L’opera dei Beatles viene considerata immensa nel complesso, visto l’apporto massivo che, questa, ha avuto sul panorama musicale e sulla cultura moderna. Il plesso compositivo che ha caratterizzato la discografia dei Fab Four è straordinario, indiscutibile e perfetto; ma quando si incorre nell’analisi delle capacità tecniche individuali, ci si accorge di quanto, ognuno dei membri del gruppo, avesse approfondito in maniera piuttosto rudimentale ed approssimativa lo studio dei propri strumenti. L’estro con cui i Beatles hanno ridimensionato i paradigmi socioculturali della loro epoca li ha consacrati all’eterno, pur non dimostrandosi esente da vuoti e sbavature di matrice prettamente tecnica.

4) Cream – Falstaff Beer Radio Spot (1967)

Anche i giganti cadono e la prova Regina della veridicità del proverbio arriva proprio dai Cream, la cui opera si caratterizza, da sempre, per l’eclettismo delle chitarre del mitico Eric Clapton. Nel 1967, i Cream diedero voce, testi e musica allo spot radiofonico della birra Falstaff, costruendo un Jingle nel quale è possibile ascoltare quelli che, apparentemente, potrebbero sembrare alcuni dei loro più grandi successi rivisitati per tessere le lodi della bevanda alcolica a base di luppolo. Il risultato, è stato, nel complesso, pessimo; per quanto relativamente comico, visto il contributo inimmaginabile che i Cream hanno avuto sul panorama musicale moderno.

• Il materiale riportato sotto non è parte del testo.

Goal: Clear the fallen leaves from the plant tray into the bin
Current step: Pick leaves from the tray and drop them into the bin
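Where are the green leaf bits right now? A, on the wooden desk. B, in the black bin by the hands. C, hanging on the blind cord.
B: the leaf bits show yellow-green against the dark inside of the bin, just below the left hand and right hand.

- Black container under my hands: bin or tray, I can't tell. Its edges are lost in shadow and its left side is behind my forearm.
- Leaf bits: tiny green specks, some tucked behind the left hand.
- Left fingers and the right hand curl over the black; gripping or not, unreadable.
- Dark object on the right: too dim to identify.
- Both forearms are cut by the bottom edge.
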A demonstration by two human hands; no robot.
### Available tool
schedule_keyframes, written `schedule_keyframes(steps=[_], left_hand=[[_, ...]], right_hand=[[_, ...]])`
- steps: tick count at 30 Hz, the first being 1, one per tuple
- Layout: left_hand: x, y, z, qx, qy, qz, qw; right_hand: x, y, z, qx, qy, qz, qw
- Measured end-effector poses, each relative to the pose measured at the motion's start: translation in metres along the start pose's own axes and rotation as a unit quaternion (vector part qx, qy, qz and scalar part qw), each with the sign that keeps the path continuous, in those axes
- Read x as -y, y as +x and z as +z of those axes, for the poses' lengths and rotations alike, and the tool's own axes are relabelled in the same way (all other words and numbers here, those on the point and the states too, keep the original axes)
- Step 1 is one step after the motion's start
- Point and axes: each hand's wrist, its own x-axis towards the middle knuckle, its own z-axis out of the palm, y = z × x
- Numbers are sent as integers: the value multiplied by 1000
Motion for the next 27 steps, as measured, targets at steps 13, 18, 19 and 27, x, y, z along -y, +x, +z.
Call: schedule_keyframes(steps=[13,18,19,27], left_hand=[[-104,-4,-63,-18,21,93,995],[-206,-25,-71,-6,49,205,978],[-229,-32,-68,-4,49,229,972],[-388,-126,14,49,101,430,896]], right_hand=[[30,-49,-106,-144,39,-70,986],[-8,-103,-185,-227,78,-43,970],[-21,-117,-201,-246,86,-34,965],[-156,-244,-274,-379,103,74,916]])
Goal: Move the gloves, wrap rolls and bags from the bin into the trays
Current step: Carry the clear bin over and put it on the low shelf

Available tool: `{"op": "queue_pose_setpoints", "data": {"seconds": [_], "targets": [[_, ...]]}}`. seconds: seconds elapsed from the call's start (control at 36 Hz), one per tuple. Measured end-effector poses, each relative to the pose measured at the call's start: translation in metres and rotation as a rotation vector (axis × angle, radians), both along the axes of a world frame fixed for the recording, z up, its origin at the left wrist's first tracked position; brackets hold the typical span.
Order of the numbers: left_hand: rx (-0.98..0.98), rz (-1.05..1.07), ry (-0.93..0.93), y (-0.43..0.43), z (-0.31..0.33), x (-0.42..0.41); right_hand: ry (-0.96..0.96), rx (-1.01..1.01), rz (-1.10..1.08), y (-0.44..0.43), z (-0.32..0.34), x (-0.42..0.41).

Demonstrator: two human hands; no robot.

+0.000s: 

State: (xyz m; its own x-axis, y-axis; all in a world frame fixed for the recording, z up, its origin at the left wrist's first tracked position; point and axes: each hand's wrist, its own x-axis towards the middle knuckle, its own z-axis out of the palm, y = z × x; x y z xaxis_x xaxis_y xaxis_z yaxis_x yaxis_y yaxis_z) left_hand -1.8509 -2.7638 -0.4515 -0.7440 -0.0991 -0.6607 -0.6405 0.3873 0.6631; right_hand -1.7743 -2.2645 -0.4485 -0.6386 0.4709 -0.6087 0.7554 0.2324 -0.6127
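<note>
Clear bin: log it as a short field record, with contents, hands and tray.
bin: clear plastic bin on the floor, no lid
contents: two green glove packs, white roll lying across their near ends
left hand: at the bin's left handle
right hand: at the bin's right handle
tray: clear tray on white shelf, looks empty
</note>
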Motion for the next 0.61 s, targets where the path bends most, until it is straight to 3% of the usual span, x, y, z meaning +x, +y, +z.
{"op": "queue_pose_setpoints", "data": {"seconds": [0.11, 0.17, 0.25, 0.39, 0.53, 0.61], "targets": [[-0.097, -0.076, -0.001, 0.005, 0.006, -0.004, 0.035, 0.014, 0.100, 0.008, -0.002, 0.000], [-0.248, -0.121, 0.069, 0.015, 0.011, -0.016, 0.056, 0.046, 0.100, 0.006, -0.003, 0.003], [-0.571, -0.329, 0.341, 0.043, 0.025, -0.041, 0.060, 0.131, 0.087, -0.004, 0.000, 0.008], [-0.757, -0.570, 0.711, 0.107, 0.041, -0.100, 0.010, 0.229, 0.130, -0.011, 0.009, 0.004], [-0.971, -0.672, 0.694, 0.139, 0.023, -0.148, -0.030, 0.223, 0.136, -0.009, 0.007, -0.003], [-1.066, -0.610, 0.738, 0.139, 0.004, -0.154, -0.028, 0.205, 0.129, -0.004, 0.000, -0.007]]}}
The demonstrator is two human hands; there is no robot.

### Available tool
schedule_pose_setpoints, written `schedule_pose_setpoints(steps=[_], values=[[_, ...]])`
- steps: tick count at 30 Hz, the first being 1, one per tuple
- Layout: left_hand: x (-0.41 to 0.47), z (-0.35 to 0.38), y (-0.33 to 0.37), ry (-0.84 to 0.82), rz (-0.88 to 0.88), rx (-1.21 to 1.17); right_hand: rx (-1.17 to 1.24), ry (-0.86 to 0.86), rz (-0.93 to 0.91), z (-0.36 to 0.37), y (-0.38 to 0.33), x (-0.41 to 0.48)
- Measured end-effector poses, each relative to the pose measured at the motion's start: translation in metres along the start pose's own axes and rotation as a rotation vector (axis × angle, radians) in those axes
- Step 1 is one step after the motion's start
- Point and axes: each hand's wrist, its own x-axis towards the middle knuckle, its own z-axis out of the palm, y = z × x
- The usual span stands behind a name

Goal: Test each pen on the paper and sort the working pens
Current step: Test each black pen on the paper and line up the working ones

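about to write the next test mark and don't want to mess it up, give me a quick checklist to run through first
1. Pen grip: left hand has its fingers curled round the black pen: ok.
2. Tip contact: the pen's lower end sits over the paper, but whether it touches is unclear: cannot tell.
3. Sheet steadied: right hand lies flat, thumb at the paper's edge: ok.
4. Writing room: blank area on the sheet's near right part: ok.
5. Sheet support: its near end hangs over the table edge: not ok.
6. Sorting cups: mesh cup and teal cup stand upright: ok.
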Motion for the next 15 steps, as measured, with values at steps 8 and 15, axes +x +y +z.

3) Carlos Santana – The Game Of Love (2002)

Tra la fine degli anni ’90 e l’inizio dei 2000, il Dio della sei corde, Carlos Santana, ha concesso un numero molto consistenze di collaborazioni per riportare la sua carriera in auge, concedendosi agli artisti di punta della scena pop di quel decennio. La mossa non è mai stata vista di buon occhio dagli addetti ai lavori; è forse per questo che Guitar World ha scelto di inserire The Game Of Love che, fondamentalmente, è un buon brano per il suo genere d’appartenenza in lista.

2) Blue Cheer – Summertime Blues (1968)

Summertime Blues proviene dall’esplosivo album di debutto dei Blue Cheer, Vincebus Eruptum del 1968. Il disco rappresenta un capolavoro dell’Hard Rock che ha contribuito all’affermazione del genere. Riff potenti che si scagliano contro acuti feroci, la rendono una manifestazione perfetta del genere. Gli assoli contenuti del brano, forse troppo esasperati, gli fanno perdere colpi; pur tuttavia, ci troviamo di fronte ad una pietra miliare dello sperimentalismo dal quale, successivamente, sono derivate le più moderne accezioni dell’Hard Rock.

1) Poison – Guitar Solo (1991)

La peggior manifestazione chitarristica secondo Guitar World. I Poison forniscono la loro, personale, definizione di assolo di chitarra attraverso una composizione capace di estendersi dai 6 agli 11 minuti, nel corso dei quali, la chitarra di C.C. Deville, attraversa diversi generi. Dall’esasperatissimo Shred patinato tipico degli eighties, portato in alto dalla sei corde di Eddie Van Halen, ricco di tapping, armonici e distorsione, ad una feroce raffica di note in plettrata alternata che esplodono prepotentemente sul tappeto melodico di un pianoforte che, pur provando a prendere le distanze dal delirio dei virtuosismi di Deville, ne rimane irrimediabilmente soggiogato.